Unifinz Capital India Ltd is preparing to raise up to ₹315 crore by issuing Non-convertible Debentures (NCDs) through a private placement. The company's Finance Committee is set to review and approve this fundraising on April 17, 2026. The plan has received prior backing from the Board of Directors and shareholders.

Funding Approval on the Horizon

The Finance Committee's meeting on April 17, 2026, is crucial for approving the proposed issuance of NCDs via private placement. This initiative aims to secure ₹315 crore for Unifinz Capital. The process is supported by earlier approvals, including the Board of Directors' consent on March 28, 2026, and shareholder approval for borrowing limits on July 30, 2025.

Boosting Capital for Future Operations

This move highlights Unifinz Capital's strategy to strengthen its financial base. Issuing NCDs allows Non-Banking Financial Companies (NBFCs) to expand lending, invest in new ventures, or meet regulatory capital requirements without diluting equity. The fundraising will increase the company's debt obligations and its leverage. Its success hinges on market demand and Unifinz Capital's creditworthiness.

Unifinz Capital's Funding Background

Unifinz Capital functions as a non-deposit taking NBFC, offering lending, investment, and financial advisory services. The company has a history of accessing debt markets for operational funding. Previously, Unifinz Capital raised ₹20 crore through NCDs in November 2023. In July 2025, shareholders approved an enhanced borrowing limit up to ₹1,000 crore, providing a framework for such fundraising.

Impact on Financial Structure

Upon successful issuance of the NCDs, Unifinz Capital's borrowing levels and debt-to-equity ratio will rise. The increased capital could facilitate expansion in lending or strategic investments. This will result in a greater proportion of debt financing in the company's capital structure.

Key Risks to Monitor

Higher debt levels inherently increase financial risk, especially if interest rates climb or business performance declines. The success of the private placement also depends on investor demand and prevailing market interest rates. Unifinz Capital will incur additional interest expenses, which could affect profitability if not matched by revenue growth.

In Line with Industry Peers

Leading NBFCs like Bajaj Finance and Cholamandalam Investment and Finance Company regularly tap debt capital markets, including NCD issuances, to support their extensive operations and growth strategies. These firms often benefit from established investor relationships and strong credit ratings, which ease their fundraising processes.

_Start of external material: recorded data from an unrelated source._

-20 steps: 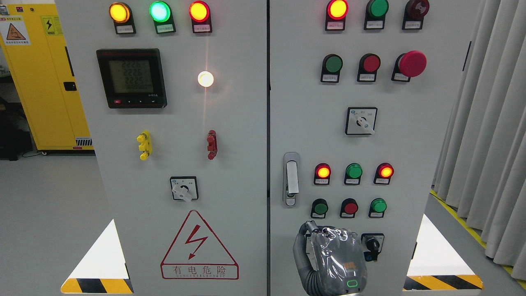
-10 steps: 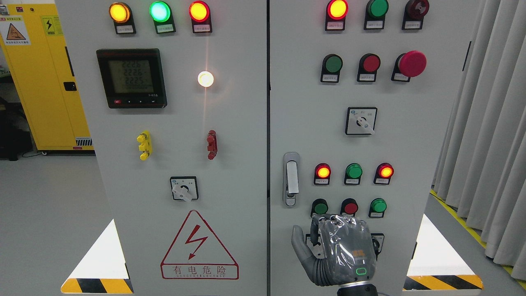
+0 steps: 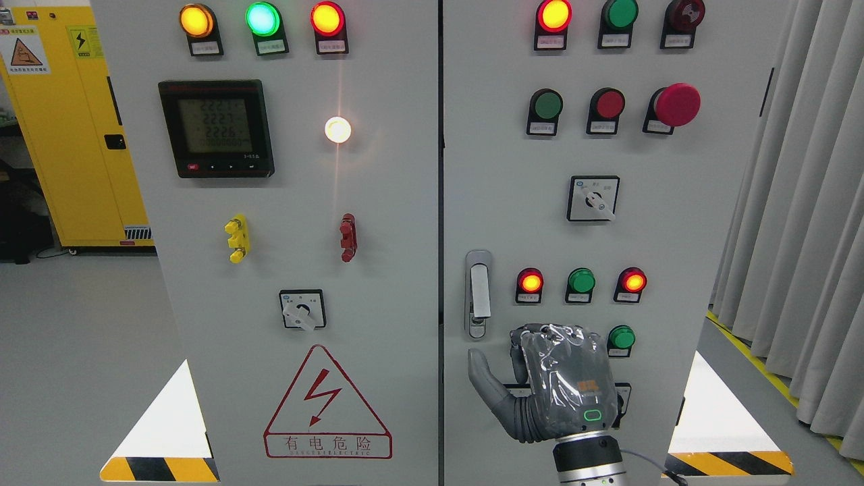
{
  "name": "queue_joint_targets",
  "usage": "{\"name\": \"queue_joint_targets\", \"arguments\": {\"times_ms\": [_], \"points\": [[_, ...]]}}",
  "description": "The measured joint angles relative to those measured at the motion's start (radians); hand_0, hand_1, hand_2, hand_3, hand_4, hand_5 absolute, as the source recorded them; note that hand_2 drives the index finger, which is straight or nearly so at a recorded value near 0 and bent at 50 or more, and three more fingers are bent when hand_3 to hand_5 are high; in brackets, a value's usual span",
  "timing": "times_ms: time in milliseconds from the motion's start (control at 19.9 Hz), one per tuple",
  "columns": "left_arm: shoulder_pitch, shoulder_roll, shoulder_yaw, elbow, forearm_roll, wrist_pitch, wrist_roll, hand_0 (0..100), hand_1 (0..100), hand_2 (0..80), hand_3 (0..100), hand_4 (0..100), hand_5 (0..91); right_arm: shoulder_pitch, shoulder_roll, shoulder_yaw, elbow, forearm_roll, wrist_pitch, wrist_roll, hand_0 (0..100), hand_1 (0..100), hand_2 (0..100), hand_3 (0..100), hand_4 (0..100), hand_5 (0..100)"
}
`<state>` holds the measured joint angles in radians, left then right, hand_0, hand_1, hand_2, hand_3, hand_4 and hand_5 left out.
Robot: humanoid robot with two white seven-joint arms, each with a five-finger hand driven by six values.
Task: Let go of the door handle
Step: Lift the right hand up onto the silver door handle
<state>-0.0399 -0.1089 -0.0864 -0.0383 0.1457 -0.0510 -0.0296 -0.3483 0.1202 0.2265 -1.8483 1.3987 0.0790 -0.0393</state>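
The silver door handle (image 3: 478, 293) stands upright on the left edge of the grey cabinet's right door (image 3: 675, 223). Nothing is touching it. My right hand (image 3: 523, 354), grey under a clear plastic cover, comes up from the bottom edge just below and to the right of the handle. Its back faces me, the thumb (image 3: 482, 378) is spread out to the left, and it holds nothing. The hand hides two lower push buttons and most of a key switch. My left arm does not show.
The right door carries lit red lamps (image 3: 530, 281), green buttons (image 3: 621, 337), a rotary switch (image 3: 593, 198) and a red mushroom button (image 3: 677, 104). The left door has a meter (image 3: 216, 128) and a warning triangle (image 3: 327, 403). Curtains (image 3: 803, 202) hang at right and a yellow cabinet (image 3: 67, 121) stands at left.
My right hand has risen along the right door towards the handle's lower end. Its thumb has swung out to the left, and it now covers the lower green and red buttons.
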Motion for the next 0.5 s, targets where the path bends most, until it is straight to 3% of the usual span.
{"name": "queue_joint_targets", "arguments": {"times_ms": [501], "points": [[0.000,0.000,0.000,0.000,0.000,0.001,0.000,12,56,0.0,0,0,0.0,-0.049,0.003,0.015,0.022,0.055,0.002,0.006,34,19,99,100,100,100]]}}
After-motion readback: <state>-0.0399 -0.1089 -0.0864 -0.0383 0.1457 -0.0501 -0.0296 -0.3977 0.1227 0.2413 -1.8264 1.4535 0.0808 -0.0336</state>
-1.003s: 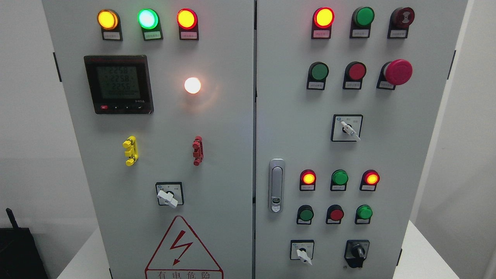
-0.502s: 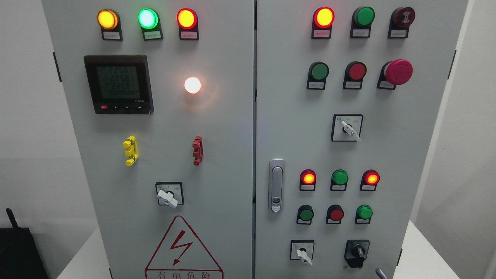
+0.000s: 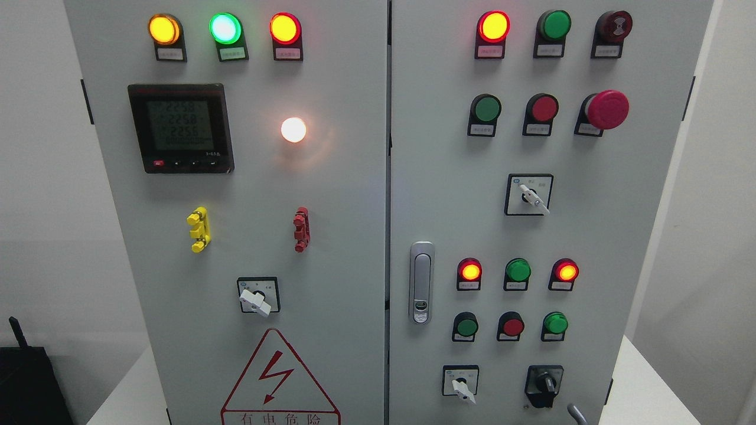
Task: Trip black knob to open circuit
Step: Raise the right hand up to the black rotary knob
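Judged as the approach step: nothing yet on the black knob (image 3: 544,385), seated low and to the right of the door latch (image 3: 421,282), pointer about upright. Only a grey sliver of the right hand (image 3: 574,412) seen, lower and farther right of the latch, apart from the knob; spread or curled, impossible to tell. Next called for: lifting to the knob, closing around it, twisting.

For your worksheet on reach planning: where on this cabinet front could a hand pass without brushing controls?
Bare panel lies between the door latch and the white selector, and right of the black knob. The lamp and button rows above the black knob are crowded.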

Past Funding and Approvals

Unifinz Capital raised ₹20 crore via NCDs in the 2023-24 fiscal year. Shareholder approval for a borrowing limit up to ₹1,000 crore was secured in the 2025-26 fiscal year.

Next Steps for Investors

Investors will closely watch the Finance Committee's decision on April 17, 2026, regarding the NCD issuance. Key details to track include the NCD terms, such as coupon rate, maturity, and covenants. The actual amount raised, how the funds are deployed, any credit rating changes, and the company's ability to manage its new debt obligations will also be important indicators.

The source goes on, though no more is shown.